Other locations included Atlanta, Baltimore, Chicago, Dallas, Denver, Miami, New York City, Orlando, Philadelphia, San Francisco, Washington DC, and in Vancouver, Canada.

==Features==
In April 2013, the company began accepting Bitcoins as payment, making it the first food ordering service to accept the electronic currency. Users could use Bitcoins to purchase gift certificates for Foodler.

Foodler's rewards program allowed customers to earn points on each order which could be redeemed for FoodlerBucks, T-shirts, cash, or gift cards. The company also launched Foodler@work, allowing companies to pre-order food deliveries for small or large groups, as well as special events and parties.

The company released its iPhone app in April 2013. The app supported geolocation via GPS to assist customers in locating delivery options. Customer details were synced with the web site, including points, payment options, and delivery preferences.

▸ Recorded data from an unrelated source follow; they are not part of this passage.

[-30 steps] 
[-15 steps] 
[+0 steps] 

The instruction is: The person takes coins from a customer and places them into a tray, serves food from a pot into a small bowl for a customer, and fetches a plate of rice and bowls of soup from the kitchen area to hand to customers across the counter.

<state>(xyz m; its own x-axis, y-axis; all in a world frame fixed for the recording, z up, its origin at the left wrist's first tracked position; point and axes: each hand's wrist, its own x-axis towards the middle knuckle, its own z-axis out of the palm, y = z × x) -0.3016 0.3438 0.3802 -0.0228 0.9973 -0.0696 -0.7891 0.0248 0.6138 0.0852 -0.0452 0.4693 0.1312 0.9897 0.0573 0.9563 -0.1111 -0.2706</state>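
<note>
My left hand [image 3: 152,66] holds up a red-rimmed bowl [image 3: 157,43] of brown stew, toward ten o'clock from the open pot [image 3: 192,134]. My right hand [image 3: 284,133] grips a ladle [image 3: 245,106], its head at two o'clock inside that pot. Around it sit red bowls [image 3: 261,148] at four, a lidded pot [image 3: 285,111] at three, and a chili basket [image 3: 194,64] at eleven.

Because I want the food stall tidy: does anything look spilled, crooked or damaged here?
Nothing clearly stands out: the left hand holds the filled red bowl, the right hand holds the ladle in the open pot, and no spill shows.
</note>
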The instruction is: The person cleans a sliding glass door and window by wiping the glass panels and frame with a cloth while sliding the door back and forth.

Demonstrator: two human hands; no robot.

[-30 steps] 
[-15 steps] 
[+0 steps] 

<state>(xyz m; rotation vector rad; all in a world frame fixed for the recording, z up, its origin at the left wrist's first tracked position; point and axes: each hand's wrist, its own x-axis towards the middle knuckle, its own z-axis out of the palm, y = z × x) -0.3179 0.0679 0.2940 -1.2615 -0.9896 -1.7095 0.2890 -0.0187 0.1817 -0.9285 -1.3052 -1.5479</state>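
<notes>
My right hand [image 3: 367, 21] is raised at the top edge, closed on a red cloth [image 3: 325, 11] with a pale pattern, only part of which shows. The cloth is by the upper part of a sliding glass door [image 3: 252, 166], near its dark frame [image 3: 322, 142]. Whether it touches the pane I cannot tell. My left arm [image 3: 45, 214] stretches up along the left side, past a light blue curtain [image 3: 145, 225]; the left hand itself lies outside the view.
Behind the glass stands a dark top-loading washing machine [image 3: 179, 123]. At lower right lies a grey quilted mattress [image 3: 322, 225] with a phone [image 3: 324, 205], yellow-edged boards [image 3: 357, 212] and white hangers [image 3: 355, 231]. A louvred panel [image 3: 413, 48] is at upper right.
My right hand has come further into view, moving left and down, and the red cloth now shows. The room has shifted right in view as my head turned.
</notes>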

The company released its iPad app in February 2014, followed by its Android app several days later.

==Partnership==
Foodler announced its partnership with LevelUp on February 26, 2014, bringing LevelUp's payment and loyalty rewards programs to all customers and restaurants in its network. There were no paper menus and food was often delivered using scooters and bikes via Foodler delivery partners like DASHED.

==Recognition==
- Christian Dumontet, CEO & co-founder, was named as a finalist in the 2014 Ernst & Young Entrepreneur of The Year Award.
- In 2014, Foodler was recognized as the #16 fastest-growing private company in Massachusetts by the Boston Business Journal. Later in 2014, Foodler was recognized by Inc. Magazine as one of America's fastest-growing private companies.